Aim of the task :: Repeat all entries word for word; skip images.

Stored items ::
====
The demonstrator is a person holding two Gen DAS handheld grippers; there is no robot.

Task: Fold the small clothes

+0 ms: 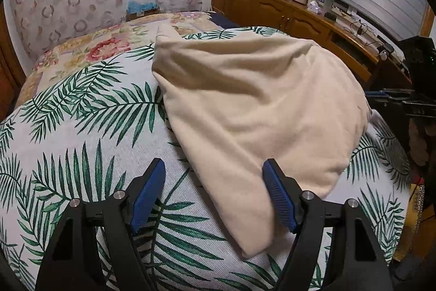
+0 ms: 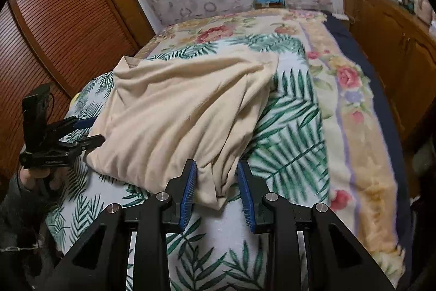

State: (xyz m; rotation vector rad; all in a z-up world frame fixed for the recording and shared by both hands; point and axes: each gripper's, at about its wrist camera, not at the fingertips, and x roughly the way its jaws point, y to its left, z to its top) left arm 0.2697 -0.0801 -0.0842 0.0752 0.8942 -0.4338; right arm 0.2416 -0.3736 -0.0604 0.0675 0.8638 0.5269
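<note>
Garment: cream garment lies partly folded and rumpled on the palm-leaf cover of the bed, near its front edge
Risk: the bunched corner at the garment's near right edge may spring open once let go, since the cloth there is gathered, not flat; the fold would end crooked
Right gripper: angled down at that corner; fingers slightly spread, cloth between them, pads not visibly pressing it
Left gripper: angled down over the garment's near left tip; fingers spread wide, holding nothing
Hand: the person's left hand grips the handle left of the garment
</note>
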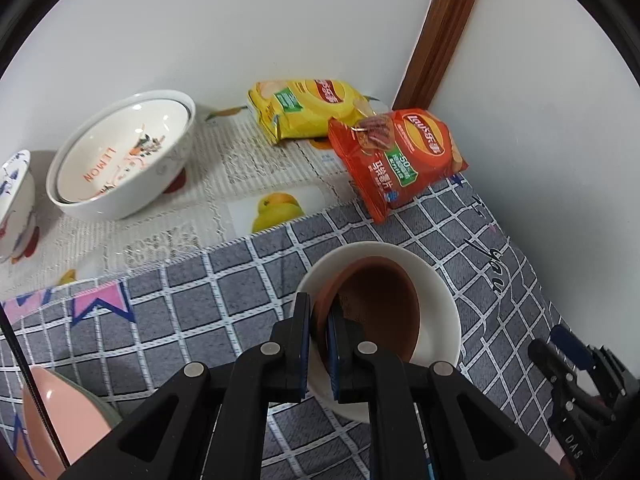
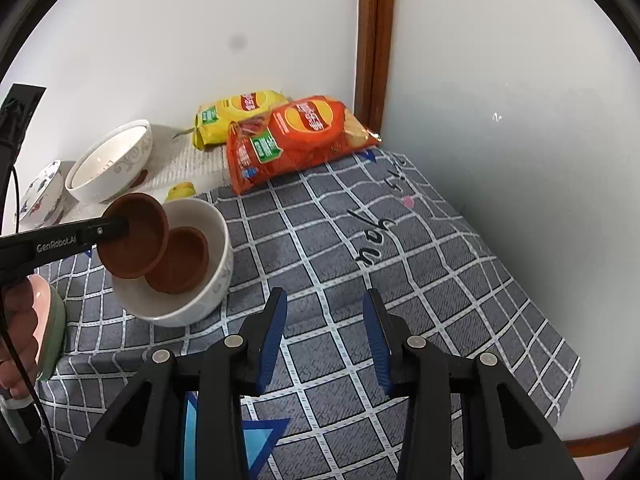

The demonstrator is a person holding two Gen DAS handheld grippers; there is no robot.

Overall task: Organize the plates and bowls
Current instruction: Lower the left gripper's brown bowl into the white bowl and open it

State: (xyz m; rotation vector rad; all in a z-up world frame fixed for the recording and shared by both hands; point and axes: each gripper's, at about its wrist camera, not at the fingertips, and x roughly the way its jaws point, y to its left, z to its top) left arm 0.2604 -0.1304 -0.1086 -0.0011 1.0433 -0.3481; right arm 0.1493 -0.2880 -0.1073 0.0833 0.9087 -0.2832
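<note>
My left gripper (image 1: 318, 308) is shut on the rim of a small brown dish (image 1: 380, 304). It holds the dish tilted over a white bowl (image 1: 440, 280) on the grey checked cloth. In the right wrist view the left gripper (image 2: 122, 226) comes in from the left with that brown dish (image 2: 132, 236). It hangs above the near-left rim of the white bowl (image 2: 216, 280). A second brown dish (image 2: 184, 264) lies inside the bowl. My right gripper (image 2: 326, 336) is open over bare cloth to the right of the bowl, with nothing between its fingers.
A large white "LEMON" bowl (image 1: 120, 160) and a blue-patterned bowl (image 1: 12, 200) stand at the back left. Yellow (image 1: 308, 108) and orange (image 1: 400, 156) chip bags lie in the corner by the wall. Pink and green dishes (image 2: 48, 320) sit near left, beside a person's hand (image 2: 16, 320).
</note>
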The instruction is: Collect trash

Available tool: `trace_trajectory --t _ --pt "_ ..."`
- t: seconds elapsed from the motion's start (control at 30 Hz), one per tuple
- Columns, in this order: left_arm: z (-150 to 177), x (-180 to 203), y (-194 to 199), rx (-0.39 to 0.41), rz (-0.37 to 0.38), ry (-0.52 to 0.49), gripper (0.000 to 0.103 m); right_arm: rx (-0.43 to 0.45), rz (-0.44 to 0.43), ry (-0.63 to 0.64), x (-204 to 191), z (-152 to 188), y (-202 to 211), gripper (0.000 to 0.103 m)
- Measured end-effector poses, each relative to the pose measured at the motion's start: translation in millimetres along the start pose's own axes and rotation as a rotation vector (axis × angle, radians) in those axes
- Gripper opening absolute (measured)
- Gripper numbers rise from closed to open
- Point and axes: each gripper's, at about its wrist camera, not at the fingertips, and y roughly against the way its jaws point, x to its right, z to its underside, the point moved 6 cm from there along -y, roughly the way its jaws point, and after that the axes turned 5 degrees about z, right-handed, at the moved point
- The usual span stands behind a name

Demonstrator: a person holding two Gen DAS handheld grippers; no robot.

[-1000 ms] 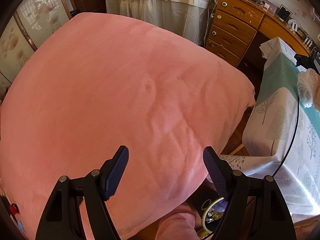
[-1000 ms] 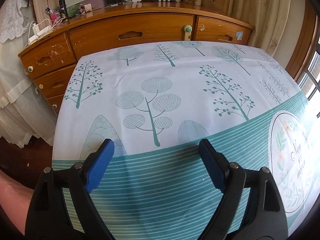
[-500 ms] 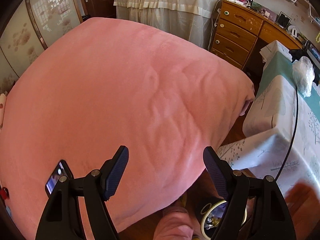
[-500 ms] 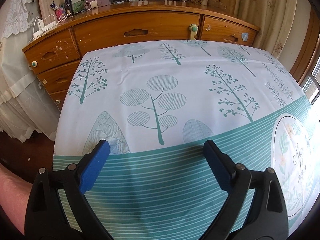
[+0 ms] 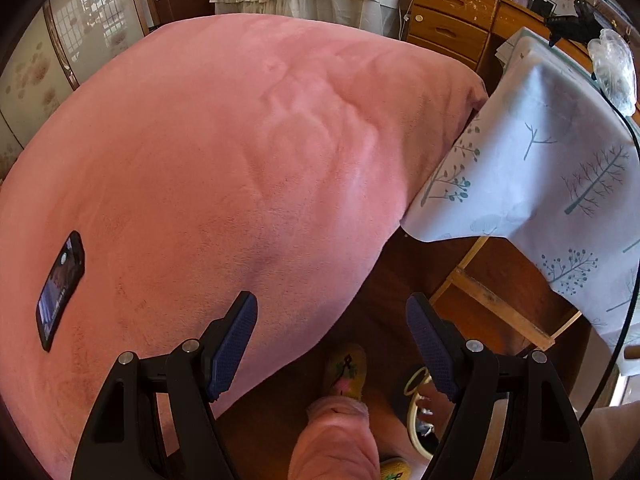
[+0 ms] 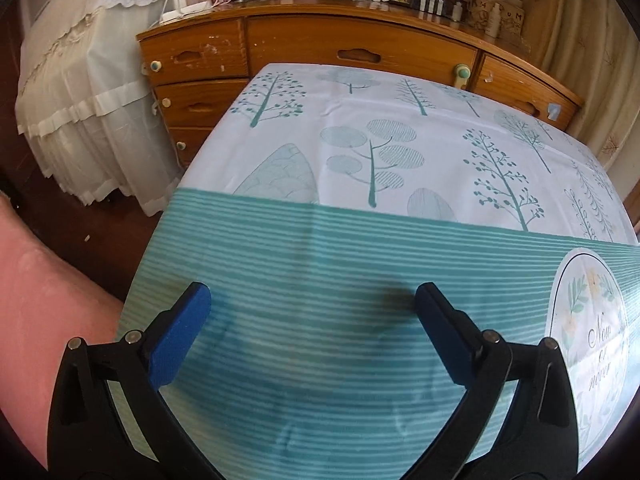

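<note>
Our left gripper (image 5: 332, 344) has swung down and over: a second ago it looked across the pink bed (image 5: 224, 160), and now its wide, empty jaws hang over the bed's edge and the dark floor (image 5: 380, 288), with a bin (image 5: 414, 408) showing as a pale rim between them, low in the frame and partly hidden by the right finger. We read that as a move toward the place where trash goes, or a search of the floor, though nothing is carried. A phone (image 5: 60, 284) has come into the left view, lying flat on the bed. Our right gripper (image 6: 312, 336) has just been opening its jaws and now stands at its widest over the teal stripes of the tablecloth (image 6: 360, 240), nothing between the pads; its view has slid a little, so more of the white-draped furniture (image 6: 92, 112) and a strip of pink bed appear at left. The likeliest trash is a crumpled clear plastic bag (image 5: 614, 68), and only the left view shows it, sitting on the table's far side near a black cable (image 5: 624, 312). The right view shows no bag at all, only bare cloth and the dresser (image 6: 360, 52) behind, so we judge the right gripper has not yet turned toward it. The left view also gives a slipper (image 5: 346, 372) and a pink trouser leg (image 5: 336, 436) below.
</note>
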Motion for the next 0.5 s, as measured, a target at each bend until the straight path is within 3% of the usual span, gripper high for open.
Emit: trace_trajectory --t 0.13,0.27,0.5 --pt "-19.0 25.0 5.3 0.011 0.057 -0.03 0.079 0.0 0.0 0.004 -1.7 2.6 2.9 0.101" --pt "-43.9 53.0 19.1 0.078 0.091 -0.106 0.079 0.0 -0.001 0.004 -0.8 2.0 2.8 0.101" --pt "-40.0 79.8 -4.0 0.072 0.082 -0.267 0.079 0.0 -0.001 0.004 -0.7 2.0 3.0 0.101"
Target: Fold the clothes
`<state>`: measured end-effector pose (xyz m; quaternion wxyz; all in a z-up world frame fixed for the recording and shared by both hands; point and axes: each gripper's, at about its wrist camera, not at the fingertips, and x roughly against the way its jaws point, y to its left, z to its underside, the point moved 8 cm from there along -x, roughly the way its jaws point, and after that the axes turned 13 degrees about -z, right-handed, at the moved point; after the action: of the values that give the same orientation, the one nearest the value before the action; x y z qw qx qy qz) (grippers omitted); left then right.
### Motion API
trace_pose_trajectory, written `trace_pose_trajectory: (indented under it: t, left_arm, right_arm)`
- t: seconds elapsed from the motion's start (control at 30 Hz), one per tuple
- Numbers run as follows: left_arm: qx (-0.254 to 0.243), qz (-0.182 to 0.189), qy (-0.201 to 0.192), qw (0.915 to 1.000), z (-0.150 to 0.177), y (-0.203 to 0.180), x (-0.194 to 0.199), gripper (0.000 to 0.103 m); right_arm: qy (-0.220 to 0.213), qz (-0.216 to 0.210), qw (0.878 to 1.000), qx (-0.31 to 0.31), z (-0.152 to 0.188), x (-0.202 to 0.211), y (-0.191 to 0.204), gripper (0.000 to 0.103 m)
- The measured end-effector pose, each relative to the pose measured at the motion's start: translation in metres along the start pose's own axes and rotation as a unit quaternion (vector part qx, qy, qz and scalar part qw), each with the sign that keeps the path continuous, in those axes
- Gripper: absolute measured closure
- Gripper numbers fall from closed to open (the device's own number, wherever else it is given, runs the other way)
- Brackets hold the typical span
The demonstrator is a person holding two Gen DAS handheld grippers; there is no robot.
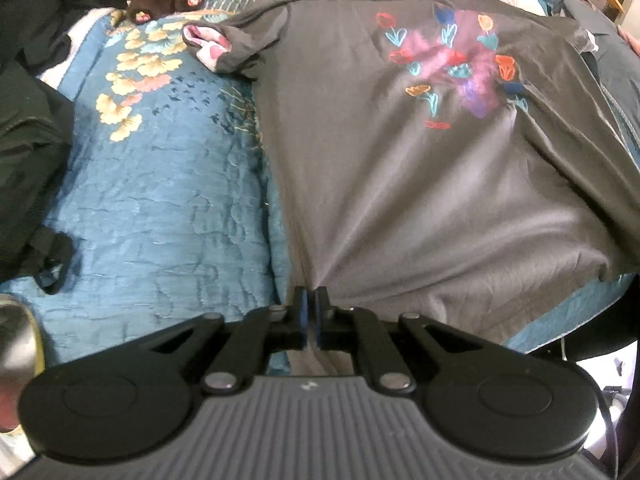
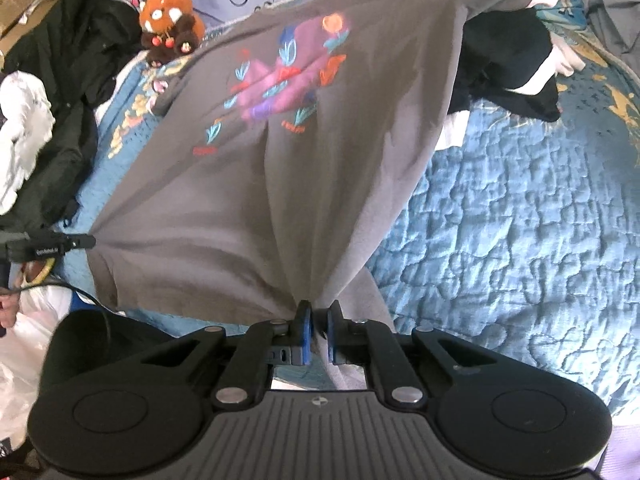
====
Your solution ::
The demonstrator is a person holding two Gen DAS handheld grippers; there is no robot.

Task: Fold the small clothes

+0 ms: 
+0 ms: 

State: (xyz m; rotation vector rad; all in a z-up world frame fixed for the recording and shared by both hands; point and axes: each gripper's, at about its wrist camera, not at the fingertips, and x roughly the way its jaws point, y to its left, z to its top) left arm 0.2697 -0.0801 -0.0842 0.0752 0.8942 -0.4338; right arm 0.2416 -0.3736 -0.0604 0.0675 0.8638 0.5269
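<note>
Garment: cream garment lies partly folded and rumpled on the palm-leaf cover of the bed, near its front edge
Risk: the bunched corner at the garment's near right edge may spring open once let go, since the cloth there is gathered, not flat; the fold would end crooked
Right gripper: angled down at that corner; fingers slightly spread, cloth between them, pads not visibly pressing it
Left gripper: angled down over the garment's near left tip; fingers spread wide, holding nothing
Hand: the person's left hand grips the handle left of the garment
</note>
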
The demonstrator is a person holding two Gen DAS handheld grippers; there is no robot.

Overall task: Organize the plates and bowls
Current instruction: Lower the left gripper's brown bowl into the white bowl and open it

State: (xyz m; rotation vector rad; all in a z-up world frame fixed for the recording and shared by both hands; point and axes: each gripper's, at about its wrist camera, not at the fingertips, and x roughly the way its jaws point, y to its left, z to its top) left arm 0.2604 -0.1304 -0.1086 -0.0011 1.0433 -0.3481; right arm 0.1493 -0.2880 -0.1073 0.0833 0.9087 -0.2832
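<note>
My left gripper (image 1: 318, 308) is shut on the rim of a small brown dish (image 1: 380, 304). It holds the dish tilted over a white bowl (image 1: 440, 280) on the grey checked cloth. In the right wrist view the left gripper (image 2: 122, 226) comes in from the left with that brown dish (image 2: 132, 236). It hangs above the near-left rim of the white bowl (image 2: 216, 280). A second brown dish (image 2: 184, 264) lies inside the bowl. My right gripper (image 2: 326, 336) is open over bare cloth to the right of the bowl, with nothing between its fingers.
A large white "LEMON" bowl (image 1: 120, 160) and a blue-patterned bowl (image 1: 12, 200) stand at the back left. Yellow (image 1: 308, 108) and orange (image 1: 400, 156) chip bags lie in the corner by the wall. Pink and green dishes (image 2: 48, 320) sit near left, beside a person's hand (image 2: 16, 320).
</note>
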The instruction is: Collect trash

Available tool: `trace_trajectory --t _ --pt "_ ..."`
- t: seconds elapsed from the motion's start (control at 30 Hz), one per tuple
- Columns, in this order: left_arm: z (-150 to 177), x (-180 to 203), y (-194 to 199), rx (-0.39 to 0.41), rz (-0.37 to 0.38), ry (-0.52 to 0.49), gripper (0.000 to 0.103 m); right_arm: rx (-0.43 to 0.45), rz (-0.44 to 0.43), ry (-0.63 to 0.64), x (-204 to 191), z (-152 to 188), y (-202 to 211), gripper (0.000 to 0.103 m)
- Measured end-effector poses, each relative to the pose measured at the motion's start: translation in millimetres along the start pose's own axes and rotation as a rotation vector (axis × angle, radians) in those axes
- Gripper opening absolute (measured)
- Gripper numbers rise from closed to open
- Point and axes: each gripper's, at about its wrist camera, not at the fingertips, and y roughly against the way its jaws point, x to its right, z to its underside, the point moved 6 cm from there along -y, roughly the way its jaws point, and after that the axes turned 5 degrees about z, right-handed, at the moved point
- The usual span stands behind a name

Demonstrator: a person holding two Gen DAS handheld grippers; no robot.

[-1000 ms] 
[-1000 ms] 
[-500 ms] 
[-500 ms] 
[+0 ms] 
[+0 ms] 

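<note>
Our left gripper (image 5: 332, 344) has swung down and over: a second ago it looked across the pink bed (image 5: 224, 160), and now its wide, empty jaws hang over the bed's edge and the dark floor (image 5: 380, 288), with a bin (image 5: 414, 408) showing as a pale rim between them, low in the frame and partly hidden by the right finger. We read that as a move toward the place where trash goes, or a search of the floor, though nothing is carried. A phone (image 5: 60, 284) has come into the left view, lying flat on the bed. Our right gripper (image 6: 312, 336) has just been opening its jaws and now stands at its widest over the teal stripes of the tablecloth (image 6: 360, 240), nothing between the pads; its view has slid a little, so more of the white-draped furniture (image 6: 92, 112) and a strip of pink bed appear at left. The likeliest trash is a crumpled clear plastic bag (image 5: 614, 68), and only the left view shows it, sitting on the table's far side near a black cable (image 5: 624, 312). The right view shows no bag at all, only bare cloth and the dresser (image 6: 360, 52) behind, so we judge the right gripper has not yet turned toward it. The left view also gives a slipper (image 5: 346, 372) and a pink trouser leg (image 5: 336, 436) below.
</note>
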Motion for the next 0.5 s, as measured, a target at each bend until the straight path is within 3% of the usual span, gripper high for open.
Emit: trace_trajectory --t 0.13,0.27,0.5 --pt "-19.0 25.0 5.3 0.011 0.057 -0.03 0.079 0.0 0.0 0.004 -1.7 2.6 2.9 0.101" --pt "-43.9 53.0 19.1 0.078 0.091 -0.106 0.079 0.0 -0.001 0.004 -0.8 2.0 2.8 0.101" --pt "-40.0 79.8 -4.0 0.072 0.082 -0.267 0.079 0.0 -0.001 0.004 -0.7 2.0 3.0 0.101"
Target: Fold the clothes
`<state>`: measured end-effector pose (xyz m; quaternion wxyz; all in a z-up world frame fixed for the recording and shared by both hands; point and axes: each gripper's, at about its wrist camera, not at the fingertips, and x roughly against the way its jaws point, y to its left, z to its underside, the point moved 8 cm from there along -x, roughly the way its jaws point, and after that the axes turned 13 degrees about -z, right-handed, at the moved point; after the action: of the values that give the same orientation, the one nearest the value before the action; x y z qw qx qy qz) (grippers omitted); left then right.
### Motion API
trace_pose_trajectory, written `trace_pose_trajectory: (indented under it: t, left_arm, right_arm)`
- t: seconds elapsed from the motion's start (control at 30 Hz), one per tuple
- Numbers run as follows: left_arm: qx (-0.254 to 0.243), qz (-0.182 to 0.189), qy (-0.201 to 0.192), qw (0.915 to 1.000), z (-0.150 to 0.177), y (-0.203 to 0.180), x (-0.194 to 0.199), gripper (0.000 to 0.103 m); right_arm: qy (-0.220 to 0.213), qz (-0.216 to 0.210), qw (0.878 to 1.000), qx (-0.31 to 0.31), z (-0.152 to 0.188), x (-0.202 to 0.211), y (-0.191 to 0.204), gripper (0.000 to 0.103 m)
- The measured end-effector pose, each relative to the pose measured at the motion's start: translation in metres along the start pose's own axes and rotation as a unit quaternion (vector part qx, qy, qz and scalar part qw), each with the sign that keeps the path continuous, in those axes
- Gripper: absolute measured closure
- Gripper numbers fall from closed to open (the device's own number, wherever else it is given, runs the other way)
- Brackets hold the typical span
The demonstrator is a person holding two Gen DAS handheld grippers; there is no robot.

This exercise has now been completed.